The early ’40s produced a lot of big band swing musicals. Fox made the best of them, featuring Glenn Miller, Benny Goodman, Raymond Scott, Woody Herman and a marvelous house band. But MGM had Tommy Dorsey, who at the time was surpassing Goodman as the most popular band leader in the country. DuBarry includes a couple fiery numbers in a band that included Buddy Rich on drums, Ziggy Elman and Chuck Peterson on trumpets, and Milt Raskin on piano. Their first number, “Well, Git it!” shows the band at its best. I’ll admit that it’s still hard for me to watch an all-white big swing band, but I’ll also admit this is a pretty impressive gig. It centers on a couple of mini-duets — the dueling trumpets of Elman and Peterson, and a piano duet with Raskin and an uncredited studio man. It also has nothing to do with the story.

In a later scene, Kelly performs a dance spectacle to Porter’s song “Do I Love You?” which he had just sung to Ball in her dressing room. The routine was choreographed by Charles Walters, whom I know little about. This was the last of Kelly’s film dances that he didn’t choreograph himself. It’s a fine performance and clearly influenced Kelly’s own routines in Cover Girl a year later.

For me, the comic high point of DuBarry is Virginia O’Brien’s rendition of the Roger Edens-Yip Harburg song, “Salome.” (Again, nothing to do with the plot.) O’Brien was famous for her deadpan delivery. This is her best that I’ve seen. It’s curious that some of Porter’s more ribald songs were excised but “Salome” was substituted. It’s a perfect imitation of Porter’s style — “no matter how you slice it boys, it’s still Salome.” (Harburg also co-wrote Groucho’s famous “Lydia the Tattooed Lady.”)

The dream sequence is uninteresting, just an excuse for slapstick tableaux. It does feature another Dorsey tune, this time in livery and periwigs.

The rest of the tunes are a dull hodge-podge. But that’s not interesting. It’s obvious that things like acting, story, music direction, editing, even directing and producing (by the usually gifted Roy Del Ruth and Arthur Freed, respectively) mattered very little. The focus was instead on color — dazzling, lurid, overpowering color. Like many of the MGM musicals made at the same time, there should be another word for it than “musical.” “Colorful” would be more accurate, since Technicolor is by far the central actor. Every aspect of the production is subordinated to vivid color. (I’ve read that when Technicolor was first adopted, the company insisted that productions had to include its own house assistant photographers as consultants. I’m sure that influenced how the hues were emphasized, a form of wordless product placement.)

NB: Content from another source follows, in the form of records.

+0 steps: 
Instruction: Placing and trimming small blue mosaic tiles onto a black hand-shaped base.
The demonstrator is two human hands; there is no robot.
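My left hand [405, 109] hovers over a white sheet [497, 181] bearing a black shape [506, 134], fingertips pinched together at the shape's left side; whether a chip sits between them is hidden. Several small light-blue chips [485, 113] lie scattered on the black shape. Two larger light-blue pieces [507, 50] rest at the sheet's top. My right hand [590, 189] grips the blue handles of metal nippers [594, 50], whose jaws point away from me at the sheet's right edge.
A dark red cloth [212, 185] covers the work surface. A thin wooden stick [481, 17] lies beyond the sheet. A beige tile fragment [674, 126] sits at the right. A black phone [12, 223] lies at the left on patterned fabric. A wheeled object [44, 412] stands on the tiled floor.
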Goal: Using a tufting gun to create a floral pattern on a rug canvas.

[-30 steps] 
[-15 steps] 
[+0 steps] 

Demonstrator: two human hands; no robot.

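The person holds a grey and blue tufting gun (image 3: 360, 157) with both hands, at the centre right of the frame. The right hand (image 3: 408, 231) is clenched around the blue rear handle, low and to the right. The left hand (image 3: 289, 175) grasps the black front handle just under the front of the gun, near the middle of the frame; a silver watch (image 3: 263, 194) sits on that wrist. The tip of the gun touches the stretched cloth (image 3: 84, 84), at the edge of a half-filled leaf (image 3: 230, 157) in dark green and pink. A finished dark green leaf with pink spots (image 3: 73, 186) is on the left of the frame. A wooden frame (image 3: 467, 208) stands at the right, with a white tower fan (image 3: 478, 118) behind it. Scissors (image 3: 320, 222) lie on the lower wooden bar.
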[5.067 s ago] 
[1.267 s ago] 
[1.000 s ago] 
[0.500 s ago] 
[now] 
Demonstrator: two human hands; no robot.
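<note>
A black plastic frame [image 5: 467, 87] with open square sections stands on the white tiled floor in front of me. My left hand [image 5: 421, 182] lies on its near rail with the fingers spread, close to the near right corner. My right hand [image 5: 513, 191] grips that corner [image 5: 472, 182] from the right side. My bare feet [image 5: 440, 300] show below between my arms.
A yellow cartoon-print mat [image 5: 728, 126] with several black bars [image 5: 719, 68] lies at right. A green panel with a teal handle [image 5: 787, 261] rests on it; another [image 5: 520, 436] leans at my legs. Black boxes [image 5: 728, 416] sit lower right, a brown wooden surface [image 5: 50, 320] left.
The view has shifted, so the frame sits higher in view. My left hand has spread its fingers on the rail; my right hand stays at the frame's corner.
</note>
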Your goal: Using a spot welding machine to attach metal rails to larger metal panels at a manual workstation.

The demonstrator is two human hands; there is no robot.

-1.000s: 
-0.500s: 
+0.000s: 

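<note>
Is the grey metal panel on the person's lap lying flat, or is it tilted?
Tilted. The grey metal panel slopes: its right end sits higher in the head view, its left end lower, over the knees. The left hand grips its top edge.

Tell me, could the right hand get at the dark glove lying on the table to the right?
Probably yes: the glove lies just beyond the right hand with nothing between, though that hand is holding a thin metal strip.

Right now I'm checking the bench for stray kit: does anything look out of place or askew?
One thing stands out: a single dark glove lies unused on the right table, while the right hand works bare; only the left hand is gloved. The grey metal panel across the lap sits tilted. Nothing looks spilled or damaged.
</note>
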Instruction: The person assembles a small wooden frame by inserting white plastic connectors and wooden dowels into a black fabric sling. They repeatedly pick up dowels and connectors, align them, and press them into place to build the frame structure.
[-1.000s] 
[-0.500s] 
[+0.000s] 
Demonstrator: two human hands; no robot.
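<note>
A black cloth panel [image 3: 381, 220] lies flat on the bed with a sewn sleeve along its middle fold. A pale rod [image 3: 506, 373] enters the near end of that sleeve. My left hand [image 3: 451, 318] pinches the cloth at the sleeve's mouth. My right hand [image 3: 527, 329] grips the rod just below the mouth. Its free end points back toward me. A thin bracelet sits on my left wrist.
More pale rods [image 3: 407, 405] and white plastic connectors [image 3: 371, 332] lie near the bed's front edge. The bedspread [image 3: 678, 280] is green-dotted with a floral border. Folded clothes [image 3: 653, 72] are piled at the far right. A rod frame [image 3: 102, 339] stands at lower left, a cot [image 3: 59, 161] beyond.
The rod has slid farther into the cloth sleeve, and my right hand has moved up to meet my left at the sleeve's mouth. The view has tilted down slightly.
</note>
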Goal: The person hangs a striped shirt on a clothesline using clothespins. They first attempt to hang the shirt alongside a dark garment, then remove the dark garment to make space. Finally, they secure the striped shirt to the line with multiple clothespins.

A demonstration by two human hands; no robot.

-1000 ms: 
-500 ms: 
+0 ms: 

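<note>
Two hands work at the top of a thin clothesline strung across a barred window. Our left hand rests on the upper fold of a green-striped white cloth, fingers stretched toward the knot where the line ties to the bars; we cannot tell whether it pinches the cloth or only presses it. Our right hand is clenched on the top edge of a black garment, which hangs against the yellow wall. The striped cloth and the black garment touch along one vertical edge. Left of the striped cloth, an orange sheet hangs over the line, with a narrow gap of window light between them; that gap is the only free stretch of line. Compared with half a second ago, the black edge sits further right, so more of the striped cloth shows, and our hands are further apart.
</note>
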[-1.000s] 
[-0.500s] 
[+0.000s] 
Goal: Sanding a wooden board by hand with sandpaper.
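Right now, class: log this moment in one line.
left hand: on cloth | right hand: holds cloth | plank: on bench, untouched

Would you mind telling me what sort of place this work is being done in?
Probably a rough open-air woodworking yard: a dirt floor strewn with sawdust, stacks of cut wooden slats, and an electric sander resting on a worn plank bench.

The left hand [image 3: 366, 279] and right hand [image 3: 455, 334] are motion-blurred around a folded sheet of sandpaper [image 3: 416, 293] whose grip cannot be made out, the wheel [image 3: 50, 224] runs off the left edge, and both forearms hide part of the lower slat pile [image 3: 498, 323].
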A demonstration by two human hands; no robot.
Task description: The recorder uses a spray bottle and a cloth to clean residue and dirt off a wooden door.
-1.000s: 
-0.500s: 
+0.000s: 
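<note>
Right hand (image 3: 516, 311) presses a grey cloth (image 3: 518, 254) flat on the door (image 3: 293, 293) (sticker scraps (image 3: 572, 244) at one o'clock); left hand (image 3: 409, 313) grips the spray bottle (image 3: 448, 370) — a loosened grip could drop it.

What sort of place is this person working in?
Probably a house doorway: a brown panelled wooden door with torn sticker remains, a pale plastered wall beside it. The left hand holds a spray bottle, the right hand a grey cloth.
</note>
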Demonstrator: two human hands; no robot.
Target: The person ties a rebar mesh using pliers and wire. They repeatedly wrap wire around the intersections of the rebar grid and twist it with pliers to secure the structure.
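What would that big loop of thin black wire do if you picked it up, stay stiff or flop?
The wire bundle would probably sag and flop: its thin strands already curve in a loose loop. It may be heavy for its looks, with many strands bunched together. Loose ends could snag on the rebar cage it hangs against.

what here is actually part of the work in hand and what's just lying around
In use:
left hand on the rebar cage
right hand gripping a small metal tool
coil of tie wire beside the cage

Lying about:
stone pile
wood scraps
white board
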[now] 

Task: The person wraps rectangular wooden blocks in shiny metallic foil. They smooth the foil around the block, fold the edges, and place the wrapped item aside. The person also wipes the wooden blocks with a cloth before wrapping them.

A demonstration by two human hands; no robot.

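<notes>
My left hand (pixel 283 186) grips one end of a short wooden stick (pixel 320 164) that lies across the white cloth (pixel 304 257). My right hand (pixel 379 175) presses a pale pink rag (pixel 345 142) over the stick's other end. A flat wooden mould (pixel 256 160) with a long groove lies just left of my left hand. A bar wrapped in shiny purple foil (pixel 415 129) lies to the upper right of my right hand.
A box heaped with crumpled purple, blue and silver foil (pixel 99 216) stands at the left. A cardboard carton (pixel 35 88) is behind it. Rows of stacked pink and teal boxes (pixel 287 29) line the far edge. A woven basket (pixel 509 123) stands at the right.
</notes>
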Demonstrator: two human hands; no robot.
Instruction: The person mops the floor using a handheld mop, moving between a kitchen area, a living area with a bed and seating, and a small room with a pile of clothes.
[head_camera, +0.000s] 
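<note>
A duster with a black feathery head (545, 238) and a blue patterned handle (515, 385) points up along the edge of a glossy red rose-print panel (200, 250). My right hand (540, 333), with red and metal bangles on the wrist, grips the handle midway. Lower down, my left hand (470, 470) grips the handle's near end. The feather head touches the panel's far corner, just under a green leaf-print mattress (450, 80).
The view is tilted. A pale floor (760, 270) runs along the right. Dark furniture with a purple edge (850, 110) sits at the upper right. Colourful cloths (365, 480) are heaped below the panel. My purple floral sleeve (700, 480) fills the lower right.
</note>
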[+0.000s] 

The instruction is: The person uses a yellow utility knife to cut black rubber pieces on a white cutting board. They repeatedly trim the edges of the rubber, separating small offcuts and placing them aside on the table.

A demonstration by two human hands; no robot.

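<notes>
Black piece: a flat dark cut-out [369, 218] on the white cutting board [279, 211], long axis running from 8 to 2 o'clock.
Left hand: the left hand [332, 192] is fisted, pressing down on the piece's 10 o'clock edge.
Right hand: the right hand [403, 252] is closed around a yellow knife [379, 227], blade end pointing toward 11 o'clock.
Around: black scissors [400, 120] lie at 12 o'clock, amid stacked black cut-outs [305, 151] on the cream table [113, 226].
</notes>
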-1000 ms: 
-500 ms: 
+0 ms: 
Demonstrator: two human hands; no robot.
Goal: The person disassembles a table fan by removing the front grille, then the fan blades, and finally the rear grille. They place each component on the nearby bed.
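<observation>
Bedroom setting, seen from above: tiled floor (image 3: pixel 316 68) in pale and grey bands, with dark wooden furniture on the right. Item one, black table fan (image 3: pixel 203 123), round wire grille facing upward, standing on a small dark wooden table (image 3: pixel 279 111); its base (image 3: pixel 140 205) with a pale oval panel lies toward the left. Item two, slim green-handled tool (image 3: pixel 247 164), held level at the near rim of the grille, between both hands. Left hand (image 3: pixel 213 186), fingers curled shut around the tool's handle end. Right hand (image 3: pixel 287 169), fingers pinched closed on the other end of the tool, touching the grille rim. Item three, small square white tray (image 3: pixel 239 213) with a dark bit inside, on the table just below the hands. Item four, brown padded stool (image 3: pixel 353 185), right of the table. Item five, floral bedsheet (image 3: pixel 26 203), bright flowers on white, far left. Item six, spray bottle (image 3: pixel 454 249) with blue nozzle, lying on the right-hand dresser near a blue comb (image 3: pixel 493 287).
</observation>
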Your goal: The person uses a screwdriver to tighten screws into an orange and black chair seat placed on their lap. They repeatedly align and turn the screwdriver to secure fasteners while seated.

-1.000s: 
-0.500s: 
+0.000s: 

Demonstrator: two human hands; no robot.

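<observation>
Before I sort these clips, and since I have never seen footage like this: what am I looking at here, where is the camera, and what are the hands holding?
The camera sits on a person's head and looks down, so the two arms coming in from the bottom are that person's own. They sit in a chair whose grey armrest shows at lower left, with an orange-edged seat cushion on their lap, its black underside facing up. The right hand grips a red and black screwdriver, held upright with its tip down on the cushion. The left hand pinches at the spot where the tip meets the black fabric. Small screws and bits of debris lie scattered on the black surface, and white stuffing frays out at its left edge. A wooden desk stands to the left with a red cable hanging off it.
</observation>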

This was the film that established Ball as a hot redhead, and boy is that red hot! I’ve opined in other posts that I feel the requirements of glamor and gorgeous photography can interfere with comedy by drawing the audience’s attention into a sort of awed, contemplative gaze. In DuBarry something similar happens with Technicolor. The effect is to make the human actors into vehicles of hues — costumes, sets, makeup, hairdos and the like are so pronounced they diminish the characters and the story. It’s the color version of a deafening soundtrack.